Zhang Yuanlin, chairman of Sinic Holdings Group, noticed his web value drop from $1.3 billion Monday morning to $250.7 million by the afternoon, in accordance with Forbes, when his agency was compelled to halt buying and selling in Hong Kong following an 87 p.c stoop in its share worth.
Zhang was featured on Forbes’ Billionaires record of the world’s richest individuals this 12 months and made his fortune in high-rise flats — now extremely weak because the potential collapse of teetering property big China Evergrande sparks panic.
Sinic noticed a sudden sell-off and large improve in buying and selling quantity on its shares within the hours previous to its suspension, which comes simply weeks earlier than it should pay a 9.5 p.c $246 million bond due on October 18, in accordance with Bloomberg.
A spokesperson for Sinic didn’t reply to AFP’s request for remark.
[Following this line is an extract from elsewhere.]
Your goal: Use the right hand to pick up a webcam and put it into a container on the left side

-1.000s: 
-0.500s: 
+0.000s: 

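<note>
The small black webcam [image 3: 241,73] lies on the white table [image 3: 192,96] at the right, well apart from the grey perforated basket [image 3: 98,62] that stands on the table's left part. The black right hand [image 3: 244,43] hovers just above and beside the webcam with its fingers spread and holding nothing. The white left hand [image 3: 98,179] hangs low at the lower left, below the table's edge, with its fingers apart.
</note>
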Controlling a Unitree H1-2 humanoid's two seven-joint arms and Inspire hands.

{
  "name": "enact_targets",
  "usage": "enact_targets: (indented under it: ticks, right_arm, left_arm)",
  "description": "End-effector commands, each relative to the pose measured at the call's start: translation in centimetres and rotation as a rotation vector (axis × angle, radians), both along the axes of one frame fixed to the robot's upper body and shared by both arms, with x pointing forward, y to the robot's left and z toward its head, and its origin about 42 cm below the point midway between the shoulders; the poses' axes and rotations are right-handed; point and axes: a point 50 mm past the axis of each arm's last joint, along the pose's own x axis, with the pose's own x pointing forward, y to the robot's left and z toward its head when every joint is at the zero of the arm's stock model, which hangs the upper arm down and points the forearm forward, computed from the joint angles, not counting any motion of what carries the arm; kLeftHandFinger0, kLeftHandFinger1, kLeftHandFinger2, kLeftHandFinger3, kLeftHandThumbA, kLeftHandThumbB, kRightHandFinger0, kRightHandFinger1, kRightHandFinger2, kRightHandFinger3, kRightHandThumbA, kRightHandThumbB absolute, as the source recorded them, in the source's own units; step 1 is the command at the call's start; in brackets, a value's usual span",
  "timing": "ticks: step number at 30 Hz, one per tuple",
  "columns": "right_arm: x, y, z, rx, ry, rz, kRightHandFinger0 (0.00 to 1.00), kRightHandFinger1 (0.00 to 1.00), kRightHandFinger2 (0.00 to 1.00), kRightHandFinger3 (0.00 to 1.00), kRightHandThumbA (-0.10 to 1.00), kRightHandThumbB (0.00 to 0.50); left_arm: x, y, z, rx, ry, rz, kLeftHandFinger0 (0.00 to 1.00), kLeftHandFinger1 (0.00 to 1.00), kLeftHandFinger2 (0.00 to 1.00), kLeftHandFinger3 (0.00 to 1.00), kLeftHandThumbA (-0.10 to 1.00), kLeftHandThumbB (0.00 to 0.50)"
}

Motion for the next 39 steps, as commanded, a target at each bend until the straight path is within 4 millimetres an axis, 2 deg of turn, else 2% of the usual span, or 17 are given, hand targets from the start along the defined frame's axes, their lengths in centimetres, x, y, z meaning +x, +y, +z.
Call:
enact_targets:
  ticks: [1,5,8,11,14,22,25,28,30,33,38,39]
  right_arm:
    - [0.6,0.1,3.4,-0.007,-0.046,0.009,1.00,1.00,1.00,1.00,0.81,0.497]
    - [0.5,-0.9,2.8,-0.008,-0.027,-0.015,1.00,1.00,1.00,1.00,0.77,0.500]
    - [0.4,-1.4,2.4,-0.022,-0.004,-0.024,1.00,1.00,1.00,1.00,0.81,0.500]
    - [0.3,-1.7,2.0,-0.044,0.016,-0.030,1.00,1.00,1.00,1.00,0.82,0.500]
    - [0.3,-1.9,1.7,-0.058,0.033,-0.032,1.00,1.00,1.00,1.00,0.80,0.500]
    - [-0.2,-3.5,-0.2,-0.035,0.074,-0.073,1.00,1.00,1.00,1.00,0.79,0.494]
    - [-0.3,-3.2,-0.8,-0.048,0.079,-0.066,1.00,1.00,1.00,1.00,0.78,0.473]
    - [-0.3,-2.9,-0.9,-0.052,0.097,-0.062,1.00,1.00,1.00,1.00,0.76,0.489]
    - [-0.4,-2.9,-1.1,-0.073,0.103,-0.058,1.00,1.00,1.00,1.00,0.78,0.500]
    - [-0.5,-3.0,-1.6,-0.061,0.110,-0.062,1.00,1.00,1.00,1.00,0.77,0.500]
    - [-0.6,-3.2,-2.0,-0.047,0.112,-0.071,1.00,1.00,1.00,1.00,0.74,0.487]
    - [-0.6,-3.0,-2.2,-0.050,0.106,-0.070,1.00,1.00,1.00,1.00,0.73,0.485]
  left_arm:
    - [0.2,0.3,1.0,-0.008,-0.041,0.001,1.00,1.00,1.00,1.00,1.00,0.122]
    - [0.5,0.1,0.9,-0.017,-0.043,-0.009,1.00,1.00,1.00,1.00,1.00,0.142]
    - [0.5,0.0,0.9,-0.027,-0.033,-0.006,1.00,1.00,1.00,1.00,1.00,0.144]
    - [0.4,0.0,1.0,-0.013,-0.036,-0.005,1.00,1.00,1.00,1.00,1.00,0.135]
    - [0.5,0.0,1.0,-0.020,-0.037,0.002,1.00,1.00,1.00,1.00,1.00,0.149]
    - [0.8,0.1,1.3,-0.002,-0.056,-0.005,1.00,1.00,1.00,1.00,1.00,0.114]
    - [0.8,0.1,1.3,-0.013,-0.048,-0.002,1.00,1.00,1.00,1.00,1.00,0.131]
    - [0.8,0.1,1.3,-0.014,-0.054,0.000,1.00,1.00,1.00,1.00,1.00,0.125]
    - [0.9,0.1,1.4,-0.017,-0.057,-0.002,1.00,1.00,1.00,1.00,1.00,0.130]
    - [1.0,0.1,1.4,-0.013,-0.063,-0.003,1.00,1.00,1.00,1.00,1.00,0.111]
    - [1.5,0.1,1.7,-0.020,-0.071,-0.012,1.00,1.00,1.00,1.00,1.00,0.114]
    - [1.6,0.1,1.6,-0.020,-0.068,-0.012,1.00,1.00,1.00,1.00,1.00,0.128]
The agency is one in every of many seeing fortunes wiped over investor fears that Evergrande — one in every of China’s largest builders — will default on upcoming curiosity funds this week because it wallows in money owed of greater than $300 billion.
With the property sector estimated to account for greater than 1 / 4 of China’s GDP, there are considerations of a spillover into the home and international financial system.
The disaster has even triggered uncommon protests outdoors the corporate’s workplaces by traders and suppliers demanding their cash — a few of whom declare they’re owed as a lot as $1 million.